ものの五分足らずでやってきたのは、ジーンズにTシャツというラフな格好をした青年だった。ナオキさんと、そう年は変わらないかもしれない。
「あ、あの……」
「マネージャーの逢坂です。うちのナオキがお世話になりました」
「いえ、ご飯も奢って頂いて……」
バーテンダーに部屋番号を告げ、つけるように言う。また奢られてしまった。
「今日のことは内密にお願いします」
「はい、誰にも言いません」
芸能人だから、いろいろあるのだろう。友達付き合いも制限される世界で、彼が出逢いを大切にする理由が分かった気がした。
きっと、八月二十日のイベントが終われば、彼は元いた世界に帰る。僕とは二度と会わなくなる。それでも、こうして仲良くしてくれた事実は何も変わらない。カレーも美味しかった。ならば、僕も想い出として大切にしたいと思う。

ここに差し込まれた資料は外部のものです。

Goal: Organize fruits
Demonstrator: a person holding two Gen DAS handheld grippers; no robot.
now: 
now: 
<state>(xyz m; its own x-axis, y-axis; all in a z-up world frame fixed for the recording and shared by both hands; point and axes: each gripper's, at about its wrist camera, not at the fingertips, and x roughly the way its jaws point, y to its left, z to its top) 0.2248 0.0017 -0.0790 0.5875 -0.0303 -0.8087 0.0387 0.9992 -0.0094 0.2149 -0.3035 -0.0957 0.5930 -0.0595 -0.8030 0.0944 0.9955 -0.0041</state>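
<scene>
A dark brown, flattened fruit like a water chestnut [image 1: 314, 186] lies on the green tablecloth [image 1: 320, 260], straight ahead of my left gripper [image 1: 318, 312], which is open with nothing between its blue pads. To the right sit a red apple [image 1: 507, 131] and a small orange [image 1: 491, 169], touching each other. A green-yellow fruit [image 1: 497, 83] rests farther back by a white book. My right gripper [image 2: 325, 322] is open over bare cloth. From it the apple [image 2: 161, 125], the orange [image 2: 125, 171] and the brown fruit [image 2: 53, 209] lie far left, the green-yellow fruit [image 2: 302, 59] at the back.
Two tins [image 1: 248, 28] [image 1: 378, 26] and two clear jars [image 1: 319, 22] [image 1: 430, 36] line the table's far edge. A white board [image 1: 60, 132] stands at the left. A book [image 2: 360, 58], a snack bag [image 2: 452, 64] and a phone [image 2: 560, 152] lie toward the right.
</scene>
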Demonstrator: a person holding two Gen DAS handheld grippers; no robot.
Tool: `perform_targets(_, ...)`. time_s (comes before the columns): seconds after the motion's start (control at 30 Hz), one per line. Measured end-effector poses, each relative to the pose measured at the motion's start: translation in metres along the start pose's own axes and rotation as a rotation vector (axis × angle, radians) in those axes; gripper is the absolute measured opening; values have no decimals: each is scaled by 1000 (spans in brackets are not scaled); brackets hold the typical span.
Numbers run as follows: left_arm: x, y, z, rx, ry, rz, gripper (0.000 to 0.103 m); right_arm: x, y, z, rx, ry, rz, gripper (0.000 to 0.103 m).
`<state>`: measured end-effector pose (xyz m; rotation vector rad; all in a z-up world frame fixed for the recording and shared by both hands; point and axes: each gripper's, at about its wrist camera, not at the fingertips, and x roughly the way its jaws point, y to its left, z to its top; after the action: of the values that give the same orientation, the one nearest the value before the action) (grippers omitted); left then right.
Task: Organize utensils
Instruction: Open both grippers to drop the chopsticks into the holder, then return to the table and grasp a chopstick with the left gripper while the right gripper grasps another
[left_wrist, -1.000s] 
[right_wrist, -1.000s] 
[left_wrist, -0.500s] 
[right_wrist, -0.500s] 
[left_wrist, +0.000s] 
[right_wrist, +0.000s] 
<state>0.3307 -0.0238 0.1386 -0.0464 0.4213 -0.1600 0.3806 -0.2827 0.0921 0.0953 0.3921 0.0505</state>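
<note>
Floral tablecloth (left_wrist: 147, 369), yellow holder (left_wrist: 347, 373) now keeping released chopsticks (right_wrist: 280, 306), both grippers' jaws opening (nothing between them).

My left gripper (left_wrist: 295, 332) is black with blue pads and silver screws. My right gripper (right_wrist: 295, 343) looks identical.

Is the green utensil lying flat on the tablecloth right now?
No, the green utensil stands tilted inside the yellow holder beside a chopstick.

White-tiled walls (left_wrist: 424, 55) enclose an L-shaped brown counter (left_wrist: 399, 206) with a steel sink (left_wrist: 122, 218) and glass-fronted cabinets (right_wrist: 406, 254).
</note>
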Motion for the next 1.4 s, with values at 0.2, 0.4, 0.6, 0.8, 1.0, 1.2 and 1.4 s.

ユキはどう思うのだろう。文化祭で生徒と接し、想い出として大事にしてくれるだろうか。すぐに忘れてしまうだろうか。想い出にされたくない、けれど忘れられたくないと我儘な本能しか心に宿らない。切ない恋心は、なんて欲張りで傲慢なのだろう。
『ほら、いくぞナオキ』
『んん……ナオ……?』
『ああ、俺だ。部屋に戻るぞ』
え、と小さな声は逢坂と名乗る男の耳には届かない。
「すみません、タクシー代を」
「いえ、そんな! 大丈夫です。お大事にして下さい」
一揖した後はお礼を言い、僕はホテルを後にした。タクシー代をもらってしまうと、口止め料となる気がして、受け取れなかった。今日のことは誰にも言うつもりはない。ナオのことも。ナオキの人生の岐路に一緒に立った気がして、怖くて逃げるしかなかった。酔っ払った彼は、ナオと口走ったことを覚えていないだろう。なら僕も、言わずにそっとたたんで置けばいい。
ナオちゃんと言ったときの、彼の滲んだ目が忘れられない。